Prove that 5-3√5 is an irrational number.
Answers
let us assume 5 - 3√5 to be a rational number
so we can say that 5 -3√5 = a/b , where a and b are co-prime integers
5 - 3√5 = a / b
3√5 = 5b / a
√5 = 5b / 3a
where 5,3,a and b are non negative rational numbers.
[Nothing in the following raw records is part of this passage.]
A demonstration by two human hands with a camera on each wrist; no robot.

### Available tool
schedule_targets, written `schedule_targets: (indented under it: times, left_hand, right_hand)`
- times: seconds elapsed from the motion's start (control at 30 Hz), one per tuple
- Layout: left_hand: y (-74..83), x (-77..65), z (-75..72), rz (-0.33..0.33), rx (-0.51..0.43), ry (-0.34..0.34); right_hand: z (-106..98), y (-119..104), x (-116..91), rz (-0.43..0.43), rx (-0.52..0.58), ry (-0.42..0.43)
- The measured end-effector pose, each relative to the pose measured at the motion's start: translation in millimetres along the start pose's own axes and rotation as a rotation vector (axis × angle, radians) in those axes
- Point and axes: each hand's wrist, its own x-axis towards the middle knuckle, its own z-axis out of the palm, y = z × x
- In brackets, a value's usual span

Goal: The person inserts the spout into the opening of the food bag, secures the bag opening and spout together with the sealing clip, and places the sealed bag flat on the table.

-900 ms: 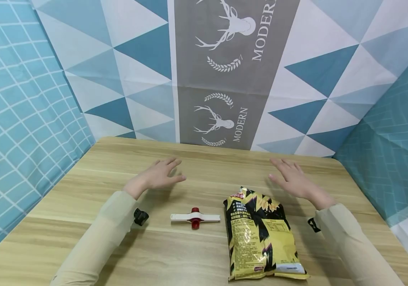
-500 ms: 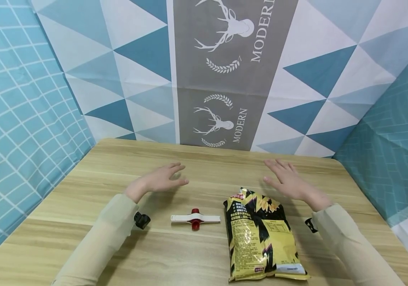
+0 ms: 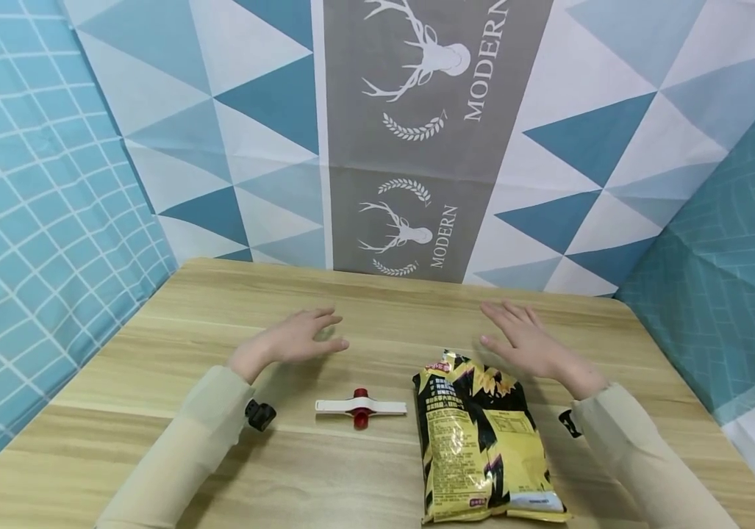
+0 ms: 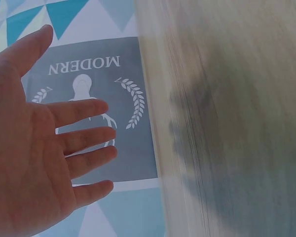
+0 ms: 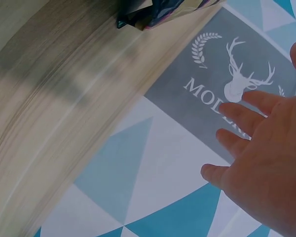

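My left hand point(image 3: 294, 336) hovers over the table, palm down, with straight, slightly spread fingers and nothing in it. In the left wrist view the same hand point(image 4: 44, 148) shows its bare palm. My right hand point(image 3: 528, 344) is likewise outstretched, just beyond the top end of a yellow and black snack bag point(image 3: 456, 448). Its palm point(image 5: 266, 168) is bare in the right wrist view, where a corner of the bag point(image 5: 158, 11) shows at the top. Between the hands, nearer the body, lies a slim white bar with a red crosspiece point(image 3: 360, 408).
The wood-grain table point(image 3: 271, 485) ends at a patterned backdrop point(image 3: 403, 147) of triangles and deer heads. Blue tiled-pattern cloth point(image 3: 40, 220) borders the left side, and teal cloth point(image 3: 728, 242) the right. A black buckle point(image 3: 260, 415) sits at the left sleeve, another point(image 3: 569, 423) at the right.
The right hand has drifted left and slightly toward the body. The left hand has shifted only a little. The bag and the white and red item lie where they were.
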Motion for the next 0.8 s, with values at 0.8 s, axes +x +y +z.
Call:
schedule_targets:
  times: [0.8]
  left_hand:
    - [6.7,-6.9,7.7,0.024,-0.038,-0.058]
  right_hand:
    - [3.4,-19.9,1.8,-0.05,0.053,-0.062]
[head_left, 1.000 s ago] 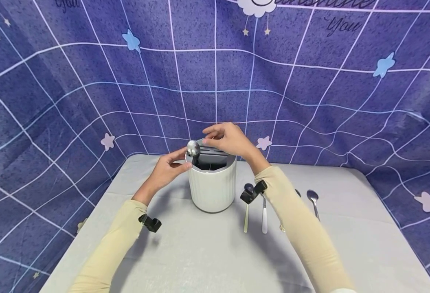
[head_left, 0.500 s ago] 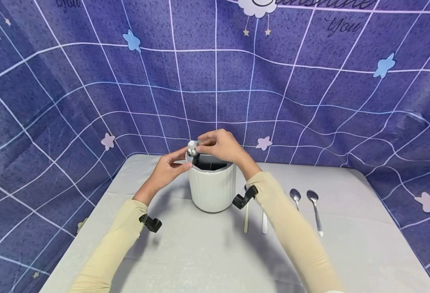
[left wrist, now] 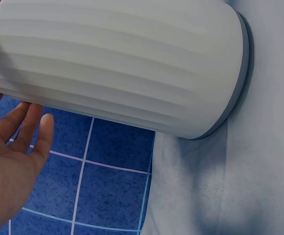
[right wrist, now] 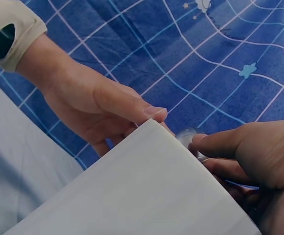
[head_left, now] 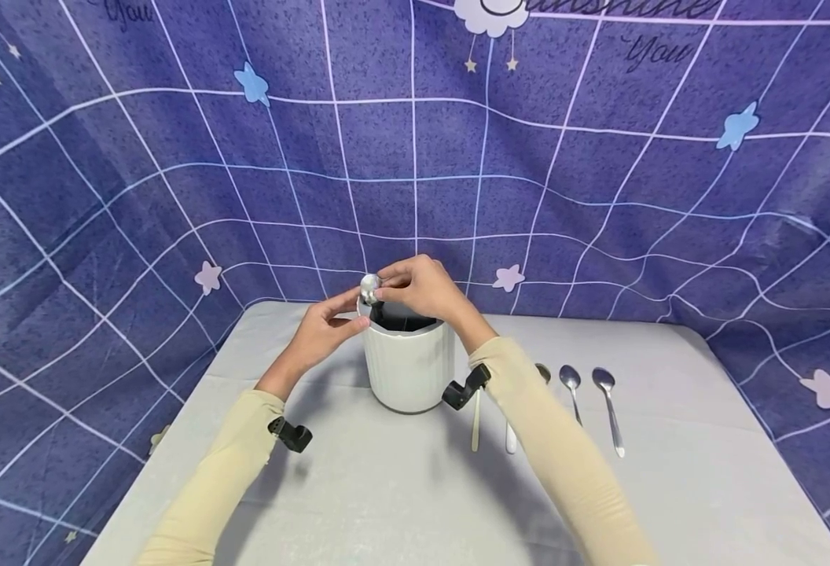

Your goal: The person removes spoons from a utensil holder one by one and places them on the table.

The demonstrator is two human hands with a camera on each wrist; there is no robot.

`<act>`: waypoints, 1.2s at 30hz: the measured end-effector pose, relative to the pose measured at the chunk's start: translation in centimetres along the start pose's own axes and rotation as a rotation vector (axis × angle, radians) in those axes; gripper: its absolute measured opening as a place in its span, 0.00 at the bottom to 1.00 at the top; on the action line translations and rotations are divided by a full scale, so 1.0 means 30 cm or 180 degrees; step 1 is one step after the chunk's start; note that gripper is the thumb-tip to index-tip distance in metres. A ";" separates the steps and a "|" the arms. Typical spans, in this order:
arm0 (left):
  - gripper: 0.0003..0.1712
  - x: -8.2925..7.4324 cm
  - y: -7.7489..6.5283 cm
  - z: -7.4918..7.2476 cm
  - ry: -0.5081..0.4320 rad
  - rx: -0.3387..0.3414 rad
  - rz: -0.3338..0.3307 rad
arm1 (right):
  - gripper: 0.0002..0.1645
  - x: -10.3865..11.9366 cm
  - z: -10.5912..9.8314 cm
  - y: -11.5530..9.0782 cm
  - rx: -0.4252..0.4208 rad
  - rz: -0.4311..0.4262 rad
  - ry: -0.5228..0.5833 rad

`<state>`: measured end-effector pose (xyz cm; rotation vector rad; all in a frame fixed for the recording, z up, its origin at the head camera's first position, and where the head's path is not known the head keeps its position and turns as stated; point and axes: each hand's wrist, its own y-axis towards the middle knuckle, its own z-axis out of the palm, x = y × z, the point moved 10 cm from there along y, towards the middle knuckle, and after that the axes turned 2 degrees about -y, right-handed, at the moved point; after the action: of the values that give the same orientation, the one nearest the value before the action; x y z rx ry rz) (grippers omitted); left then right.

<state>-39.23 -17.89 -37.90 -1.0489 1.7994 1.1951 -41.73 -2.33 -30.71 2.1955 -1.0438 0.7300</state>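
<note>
In the head view a white ribbed utensil holder (head_left: 409, 369) with a dark inside stands on the table. The round bowl of a metal spoon (head_left: 369, 288) sticks up at its left rim, and the rest of that spoon is hidden. My right hand (head_left: 425, 291) pinches this bowl between thumb and fingers; the right wrist view also has the spoon (right wrist: 186, 137) at the fingertips. My left hand (head_left: 318, 334) touches the rim's left side with fairly straight fingers. In the left wrist view, several fingers (left wrist: 45, 134) lie spread beside the holder's wall.
Several spoons lie to the right of the holder: one with a pale green handle (head_left: 475, 424), one with a white handle (head_left: 510, 440) and a metal spoon (head_left: 604, 380) at the far right. My right sleeve (head_left: 556, 440) partly covers some. A blue grid-patterned cloth (head_left: 415, 141) hangs behind the table.
My right hand has moved left and slightly down from above the holder's back rim, and has taken hold of the spoon's bowl. The left hand stays at the rim.
</note>
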 end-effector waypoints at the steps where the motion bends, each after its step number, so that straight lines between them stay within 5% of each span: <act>1: 0.34 0.001 -0.001 0.001 0.0002 0.0008 -0.0014 | 0.21 0.000 0.000 0.000 -0.0009 -0.0007 -0.0008; 15: 0.33 0.010 -0.006 -0.002 0.0008 0.0040 -0.0174 | 0.12 0.029 -0.007 -0.028 0.0046 -0.0118 0.0080; 36: 0.31 -0.006 -0.007 -0.007 0.0132 0.0043 -0.0004 | 0.12 0.076 -0.068 -0.054 -0.0134 -0.0265 0.0372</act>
<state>-38.99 -18.09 -37.76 -1.0740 1.8360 1.1667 -39.63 -1.17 -28.21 2.1201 -0.8961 0.7817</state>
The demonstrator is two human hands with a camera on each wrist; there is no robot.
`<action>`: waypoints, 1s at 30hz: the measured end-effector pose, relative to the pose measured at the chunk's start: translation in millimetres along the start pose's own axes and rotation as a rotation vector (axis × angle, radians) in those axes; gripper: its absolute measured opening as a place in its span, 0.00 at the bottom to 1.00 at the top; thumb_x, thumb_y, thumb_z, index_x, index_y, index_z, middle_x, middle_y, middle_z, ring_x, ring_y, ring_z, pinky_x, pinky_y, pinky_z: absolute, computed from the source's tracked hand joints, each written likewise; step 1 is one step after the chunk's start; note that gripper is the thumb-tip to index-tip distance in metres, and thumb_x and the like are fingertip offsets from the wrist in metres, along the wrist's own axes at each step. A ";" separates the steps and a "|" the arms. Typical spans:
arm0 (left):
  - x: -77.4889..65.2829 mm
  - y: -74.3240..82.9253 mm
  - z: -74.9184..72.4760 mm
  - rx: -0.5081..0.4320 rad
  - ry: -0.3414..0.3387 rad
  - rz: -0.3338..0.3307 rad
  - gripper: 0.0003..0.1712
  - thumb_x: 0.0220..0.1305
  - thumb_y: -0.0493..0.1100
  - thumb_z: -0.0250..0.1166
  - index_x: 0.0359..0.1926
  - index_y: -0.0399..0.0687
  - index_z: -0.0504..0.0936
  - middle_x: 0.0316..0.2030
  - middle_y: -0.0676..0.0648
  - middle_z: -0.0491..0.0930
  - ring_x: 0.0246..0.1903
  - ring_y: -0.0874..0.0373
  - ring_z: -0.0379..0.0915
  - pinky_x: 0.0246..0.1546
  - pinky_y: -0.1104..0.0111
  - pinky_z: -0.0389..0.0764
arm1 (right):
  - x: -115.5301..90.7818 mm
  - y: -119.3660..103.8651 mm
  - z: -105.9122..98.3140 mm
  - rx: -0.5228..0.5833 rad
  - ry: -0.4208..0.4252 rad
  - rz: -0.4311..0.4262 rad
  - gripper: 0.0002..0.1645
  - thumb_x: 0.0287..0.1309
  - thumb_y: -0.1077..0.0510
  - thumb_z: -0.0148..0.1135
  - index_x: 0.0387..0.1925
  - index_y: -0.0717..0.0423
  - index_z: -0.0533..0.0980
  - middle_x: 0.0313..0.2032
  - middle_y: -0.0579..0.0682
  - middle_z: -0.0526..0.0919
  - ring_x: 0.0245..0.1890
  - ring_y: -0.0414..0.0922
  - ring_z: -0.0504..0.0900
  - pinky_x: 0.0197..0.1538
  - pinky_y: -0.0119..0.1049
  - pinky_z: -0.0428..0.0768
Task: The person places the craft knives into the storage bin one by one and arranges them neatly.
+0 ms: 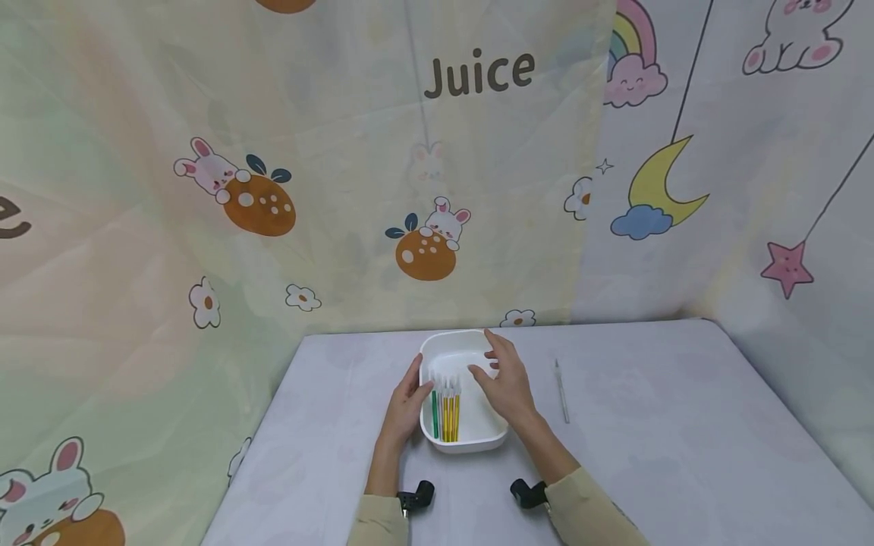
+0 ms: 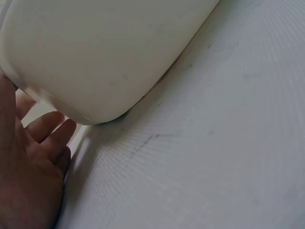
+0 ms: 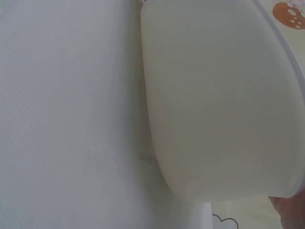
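Observation:
A white rectangular tray (image 1: pixel 478 421) with rounded corners sits on the table in the head view. In its left half lie several slim pen-like sticks (image 1: pixel 447 417) side by side, one green, the others silvery and yellow, with pale clear upper ends. My left hand (image 1: pixel 404 406) holds the tray's left side, thumb at the rim and fingers outside; the left wrist view shows those fingers against the outer wall. Over the right rim is my right hand (image 1: pixel 510 388), thumb and fingers spread apart, nothing between them. The tray wall hides most of it in the right wrist view.
One more slim, pale pen-like stick (image 1: pixel 561 390) lies on the table to the right of the tray. The table (image 1: pixel 683 440) has a white cover and ends at a printed cloth backdrop (image 1: pixel 355 227). Both wrists carry black cameras (image 1: pixel 418 497).

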State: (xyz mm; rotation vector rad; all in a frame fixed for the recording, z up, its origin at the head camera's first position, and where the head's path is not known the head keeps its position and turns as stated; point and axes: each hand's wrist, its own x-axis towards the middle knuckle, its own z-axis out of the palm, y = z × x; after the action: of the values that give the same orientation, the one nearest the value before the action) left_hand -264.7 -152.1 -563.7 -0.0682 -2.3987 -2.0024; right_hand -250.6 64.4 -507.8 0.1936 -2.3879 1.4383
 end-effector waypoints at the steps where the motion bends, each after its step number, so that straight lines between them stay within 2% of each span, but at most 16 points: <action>1: 0.1 -0.1 0.0 0.000 0.003 -0.002 0.35 0.76 0.45 0.60 0.79 0.71 0.62 0.80 0.62 0.58 0.81 0.59 0.49 0.81 0.53 0.54 | 0.1 0.7 -0.7 0.000 0.002 0.002 0.45 0.62 0.59 0.74 0.77 0.52 0.65 0.73 0.53 0.69 0.59 0.53 0.82 0.60 0.49 0.85; 17: 1.4 1.4 -0.2 -0.014 -0.001 -0.005 0.36 0.76 0.45 0.60 0.80 0.69 0.62 0.80 0.61 0.57 0.81 0.60 0.49 0.82 0.55 0.52 | -0.5 8.2 -16.2 0.009 0.061 0.017 0.45 0.60 0.61 0.74 0.76 0.54 0.66 0.73 0.58 0.69 0.59 0.56 0.82 0.60 0.52 0.84; 27: -1.5 1.4 0.2 -0.019 -0.011 0.005 0.36 0.77 0.45 0.59 0.80 0.69 0.61 0.80 0.61 0.57 0.81 0.60 0.48 0.82 0.55 0.52 | -1.8 17.4 -27.2 -0.010 0.077 0.087 0.45 0.61 0.59 0.74 0.77 0.51 0.66 0.74 0.55 0.68 0.62 0.55 0.81 0.63 0.53 0.83; 30: -2.0 1.8 0.7 -0.024 -0.006 0.005 0.36 0.76 0.45 0.59 0.80 0.69 0.61 0.80 0.61 0.57 0.81 0.59 0.49 0.82 0.54 0.52 | -1.3 20.7 -28.8 -0.017 0.085 0.081 0.45 0.62 0.59 0.73 0.77 0.52 0.65 0.74 0.57 0.68 0.61 0.56 0.81 0.62 0.53 0.83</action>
State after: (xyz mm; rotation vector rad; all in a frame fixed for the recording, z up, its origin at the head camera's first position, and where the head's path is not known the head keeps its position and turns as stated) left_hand -262.6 -151.2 -562.1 -0.0808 -2.3759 -2.0315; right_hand -249.1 99.4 -513.2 0.0319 -2.3631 1.4313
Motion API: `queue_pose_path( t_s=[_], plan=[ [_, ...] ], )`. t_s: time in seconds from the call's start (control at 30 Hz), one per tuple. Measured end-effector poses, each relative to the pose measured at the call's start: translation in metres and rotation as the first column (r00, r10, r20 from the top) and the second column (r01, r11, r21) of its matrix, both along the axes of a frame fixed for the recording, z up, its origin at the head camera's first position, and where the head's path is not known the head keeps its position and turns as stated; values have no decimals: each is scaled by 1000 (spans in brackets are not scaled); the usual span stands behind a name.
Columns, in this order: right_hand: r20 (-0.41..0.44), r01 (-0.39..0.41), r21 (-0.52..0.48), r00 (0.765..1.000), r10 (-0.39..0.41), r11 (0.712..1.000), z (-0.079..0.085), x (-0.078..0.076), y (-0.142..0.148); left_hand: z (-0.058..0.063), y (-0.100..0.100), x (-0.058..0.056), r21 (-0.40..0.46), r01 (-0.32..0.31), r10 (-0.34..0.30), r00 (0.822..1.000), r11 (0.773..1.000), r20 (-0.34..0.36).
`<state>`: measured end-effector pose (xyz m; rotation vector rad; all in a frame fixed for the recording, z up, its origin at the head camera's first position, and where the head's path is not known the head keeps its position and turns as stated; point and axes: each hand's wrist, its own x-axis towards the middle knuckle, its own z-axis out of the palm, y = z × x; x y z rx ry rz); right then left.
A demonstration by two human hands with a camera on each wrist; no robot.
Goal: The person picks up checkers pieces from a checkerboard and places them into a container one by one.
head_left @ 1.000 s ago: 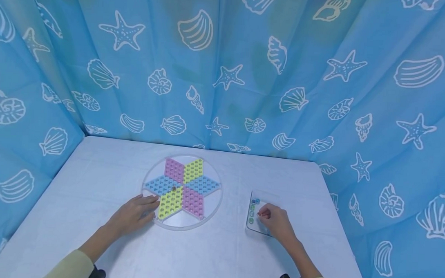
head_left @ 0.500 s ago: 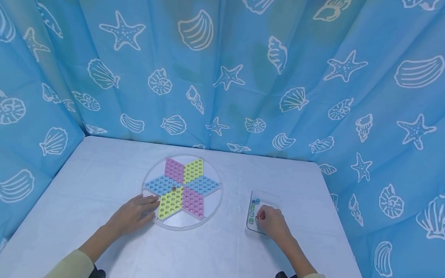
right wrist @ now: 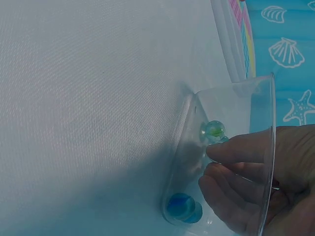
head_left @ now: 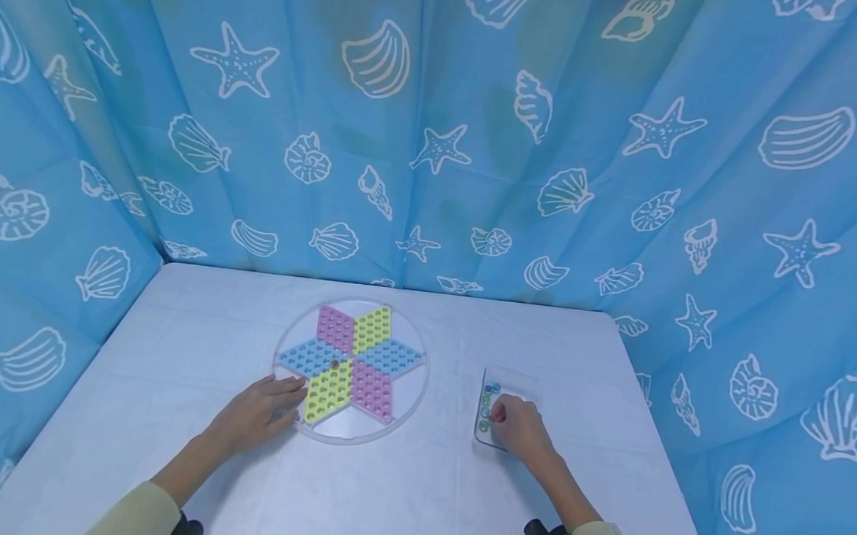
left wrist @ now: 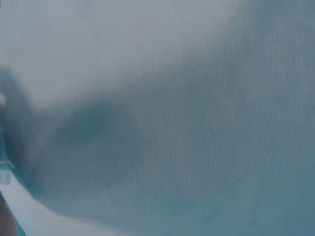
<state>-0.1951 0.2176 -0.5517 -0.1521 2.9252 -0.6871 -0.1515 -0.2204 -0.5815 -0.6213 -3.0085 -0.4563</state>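
Note:
My left hand (head_left: pixel 256 415) rests at the left front edge of a round Chinese checkers board (head_left: pixel 408 404), its fingers extended and touching the rim. A dark marble (head_left: pixel 335 364) sits near the middle of the board's coloured star. At the right, my right hand (head_left: pixel 524 428) reaches into a clear plastic box (head_left: pixel 478 438). Its thumb and fingers are bent close together beside a green-streaked marble (right wrist: pixel 215 129); whether they pinch something is hidden. Blue marbles (right wrist: pixel 180 205) lie in a corner of the box, and several more line its left side in the head view.
A white cloth (head_left: pixel 250 497) covers the table. Blue curtains (head_left: pixel 431 205) with shell and starfish prints hang behind and at both sides. The left wrist view shows mostly shadowed cloth (left wrist: pixel 172 147), with a piece of the clear board rim (left wrist: pixel 4 167) at its left edge.
Inside the box, my right hand has shifted slightly left, its fingertips nearer the row of marbles. My left hand and the board have stayed in place.

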Motion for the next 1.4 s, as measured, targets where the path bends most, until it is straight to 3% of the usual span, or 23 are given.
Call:
queue_pose_path(
  t_s=[0.23, 0.8, 1.03, 1.4],
  plan=[
    [2, 2, -13, 1000, -2, 1000, -7, -2, -1, 0, 0, 0, -3, 0, 0, 1000, 1000, 4],
    [-32, 3, -12, 999, -3, 1000, -4, 0, -1, 0, -1, -1, 12, 6, -6, 999, 1000, -31],
    [-69, -6, -2, 998, 6, 1000, 4, 0, 1, 0, -1, 0, 14, 5, -4, 1000, 1000, -17],
    [-136, -21, -89, 991, 9, 996, 29, 1, -1, -2, -2, 0, 8, 1, -1, 1000, 1000, -13]
  ],
)
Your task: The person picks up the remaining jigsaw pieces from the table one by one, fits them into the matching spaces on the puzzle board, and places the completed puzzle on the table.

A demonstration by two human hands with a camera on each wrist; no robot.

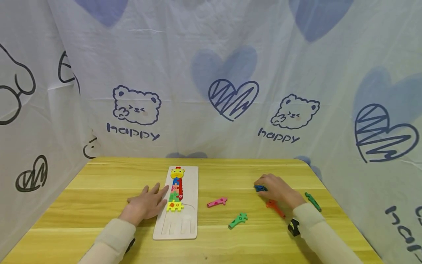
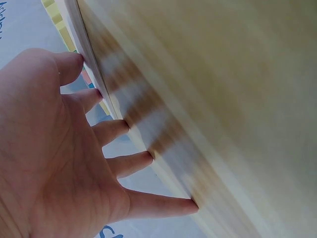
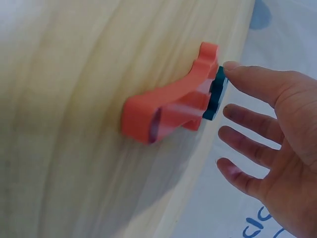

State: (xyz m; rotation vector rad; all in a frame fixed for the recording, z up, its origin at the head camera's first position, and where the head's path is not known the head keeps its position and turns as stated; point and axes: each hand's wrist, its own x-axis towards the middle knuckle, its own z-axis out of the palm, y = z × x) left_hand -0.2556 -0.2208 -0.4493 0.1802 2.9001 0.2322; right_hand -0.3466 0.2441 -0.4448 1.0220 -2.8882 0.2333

so √5 must be a rational number
but this contradicts the fact that√5 is irrational
so our assumption is wrong
and thus, 5 - 3√5 is irrational number.
- hope it helps..
If so..
Answer:
First prove √5 as irrational.
Step-by-step explanation:
If possible let √5 be rational.
Let √5 be = p/q,
where 1. p and q are integers
2. q is not equal to 0
3. p and q are co-prime
Therefore,
√5=p/q
5=p²/q² (on squaring both sides)
p²=5q² (5×some integer q²=p²)--------(1)
Therefore, 5 is a factor of p²
Thus, 5 is a factor of p.---------(2)
Now,
let p² = 5k(5×some integer k)
(5k)²=5q²(from 1 we get)
25k²=5q²
5k²=q²
Thus, 5 is a factor of q²
thus,. 5 is a factor of q.--------(3)
(2) and (3) are contradicting our claim that √5 is rational because 5 is a factor of both p and q and thus we cannot express √5 as p/q or rational. So √5 is irrational.
Now,
let 5-3√5 be rational = p/q where,
1. p and q are integers
2. q is not equal to 0
3. p and q are co-prime
5-3√5=p/q
√5= -3(p/q-5)--------(4)
√5 irrational= -3(p/q-5) rational
(4) is contradicting our claim that 5-3√5 is rational because a irrational no. can never be equal to rational no. So 5-3√5 is irrational.